GIVEN INFORMATION:

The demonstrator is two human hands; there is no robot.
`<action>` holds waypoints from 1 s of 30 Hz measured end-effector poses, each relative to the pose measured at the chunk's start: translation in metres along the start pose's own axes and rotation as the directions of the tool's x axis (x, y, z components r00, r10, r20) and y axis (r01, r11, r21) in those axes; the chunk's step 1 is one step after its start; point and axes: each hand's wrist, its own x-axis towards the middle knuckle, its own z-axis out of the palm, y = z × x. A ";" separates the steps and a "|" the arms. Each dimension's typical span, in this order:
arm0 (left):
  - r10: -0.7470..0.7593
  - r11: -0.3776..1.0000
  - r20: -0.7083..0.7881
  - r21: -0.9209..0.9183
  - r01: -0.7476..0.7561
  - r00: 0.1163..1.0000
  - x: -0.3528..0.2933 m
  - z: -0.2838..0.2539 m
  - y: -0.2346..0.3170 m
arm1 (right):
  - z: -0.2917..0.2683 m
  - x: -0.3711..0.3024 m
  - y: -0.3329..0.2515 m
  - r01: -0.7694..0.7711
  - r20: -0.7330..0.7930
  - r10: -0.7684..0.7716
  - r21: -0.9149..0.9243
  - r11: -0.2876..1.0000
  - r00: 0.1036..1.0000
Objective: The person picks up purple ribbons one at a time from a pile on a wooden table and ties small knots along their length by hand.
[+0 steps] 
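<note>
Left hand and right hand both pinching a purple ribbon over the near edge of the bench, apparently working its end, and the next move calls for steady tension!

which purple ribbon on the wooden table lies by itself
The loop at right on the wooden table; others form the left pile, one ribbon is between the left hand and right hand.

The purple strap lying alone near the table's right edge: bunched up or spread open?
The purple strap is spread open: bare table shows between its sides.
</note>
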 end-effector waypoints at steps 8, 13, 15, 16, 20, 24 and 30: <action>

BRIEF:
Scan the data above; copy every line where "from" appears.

TASK RESULT:
`<action>` holds waypoints from 1 s of 30 Hz measured end-effector poses, each relative to the pose measured at the chunk's start: translation in metres along the start pose's own axes and rotation as the directions of the tool's x axis (x, y, z components r00, r10, r20) and y axis (r01, r11, r21) in those axes; the chunk's step 1 is one step after its start; point and axes: each hand's wrist, its own x-axis towards the middle knuckle, its own z-axis out of the palm, y = z × x. A ";" separates the steps and a "|" the arms. Each dimension's typical span, in this order:
Objective: The person picks up purple ribbons one at a time from a pile on a wooden table and ties small knots along their length by hand.

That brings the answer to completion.